Learning to do diversity work: A model for continued education of program organizers
Dimitri R. Dounas-Frazer, Simone A. Hyater-Adams, Daniel L., Reinholz

TL;DR
This paper presents a model for ongoing diversity education among physics students through workshops, aiming to address underrepresentation by fostering awareness of marginalization and promoting allyship within a university setting.
Contribution
It introduces a tailored workshop-based model for diversity education, including design principles and facilitation strategies, specific to a student organization at a research university.
Findings
High workshop attendance achieved through tailored content
Workshops increased awareness of marginalization issues
Model provides adaptable framework for diversity education
Abstract
Physics and physics education in the United States suffer from severe (and, in some cases, worsening) underrepresentation of Black, Latina/o, and Native people of all genders and women of all races and ethnicities.

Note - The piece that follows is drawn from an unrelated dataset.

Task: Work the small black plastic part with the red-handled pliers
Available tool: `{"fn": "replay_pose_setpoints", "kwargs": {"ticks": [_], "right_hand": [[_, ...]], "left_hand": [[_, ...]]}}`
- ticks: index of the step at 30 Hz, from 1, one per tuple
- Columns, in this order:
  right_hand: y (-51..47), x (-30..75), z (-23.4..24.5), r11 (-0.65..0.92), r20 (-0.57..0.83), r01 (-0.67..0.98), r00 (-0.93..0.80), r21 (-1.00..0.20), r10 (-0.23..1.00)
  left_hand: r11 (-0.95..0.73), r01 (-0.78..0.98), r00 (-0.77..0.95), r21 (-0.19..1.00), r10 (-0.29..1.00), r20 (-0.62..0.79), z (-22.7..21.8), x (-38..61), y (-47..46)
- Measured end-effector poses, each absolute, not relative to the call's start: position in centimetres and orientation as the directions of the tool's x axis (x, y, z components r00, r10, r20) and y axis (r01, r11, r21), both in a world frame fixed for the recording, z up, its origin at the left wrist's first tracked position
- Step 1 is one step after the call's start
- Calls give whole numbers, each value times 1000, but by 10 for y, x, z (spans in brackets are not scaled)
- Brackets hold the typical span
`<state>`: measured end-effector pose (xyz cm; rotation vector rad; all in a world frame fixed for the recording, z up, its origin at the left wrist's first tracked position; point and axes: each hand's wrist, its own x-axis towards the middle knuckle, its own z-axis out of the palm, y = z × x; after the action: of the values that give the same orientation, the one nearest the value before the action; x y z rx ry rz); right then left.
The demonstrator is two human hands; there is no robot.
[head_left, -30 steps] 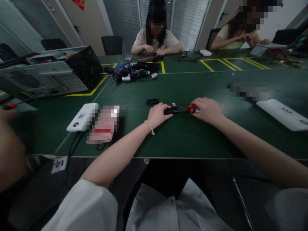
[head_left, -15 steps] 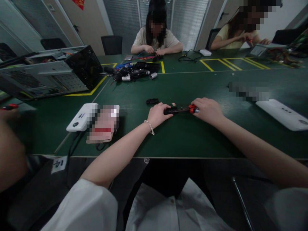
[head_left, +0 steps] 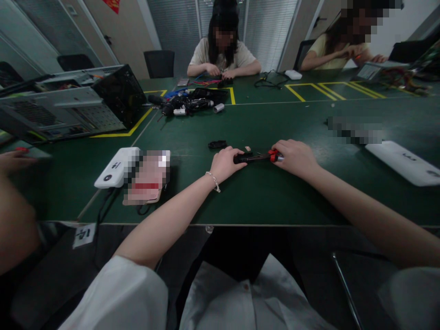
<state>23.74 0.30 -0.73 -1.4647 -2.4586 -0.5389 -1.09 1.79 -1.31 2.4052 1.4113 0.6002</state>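
Observation:
My left hand is closed on a small black plastic part, pinched between thumb and fingers just above the table. My right hand is wrapped round a red-handled screwdriver, whose thin shaft points left. Its tip reaches the black part; the exact contact is too small to make out. Another black plastic piece lies on the green table just beyond my left hand. Close by rests a tiny pale scrap.
A white power bank and a pink phone lie to the left. Another white power bank is on the right. Cables and an open computer case stand farther back. Co-workers sit opposite; another person's hand is at far left.
Both my hands stay almost in place, with the screwdriver and black part shifting only slightly. The co-worker's hand at far left has moved a little.

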Motion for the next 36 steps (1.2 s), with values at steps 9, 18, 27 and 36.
{"fn": "replay_pose_setpoints", "kwargs": {"ticks": [9,18,27,36], "right_hand": [[4,239,-9,448,355,870,-493,205,794],[4,238,-8,444,355,872,-490,206,796],[8,240,-9,463,322,865,-503,196,802],[5,240,-5,467,341,842,-538,272,771]], "left_hand": [[-492,750,440,443,870,222,-16,-11,20],[-499,748,444,438,866,228,-18,-11,21],[-480,750,441,455,876,198,-13,-11,18],[-477,755,447,450,876,179,-13,-12,20]]}}
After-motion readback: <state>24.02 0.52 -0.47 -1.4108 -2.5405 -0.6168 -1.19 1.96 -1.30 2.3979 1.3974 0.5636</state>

This underrepresentation is a symptom with multiple causes and myriad potential solutions. In this paper, we describe an approach to addressing the causes of underrepresentation through physics students' collective and continued education about racism, sexism, other dimensions of marginalization, as well as models of allyship and social change. Specifically, we focus on the efforts of undergraduate students, graduate students, and postdocs who are members of a student-run diversity-oriented organization in a physics department at a large, selective, predominantly white university with high research activity. This group's education was accomplished through quarterly Diversity…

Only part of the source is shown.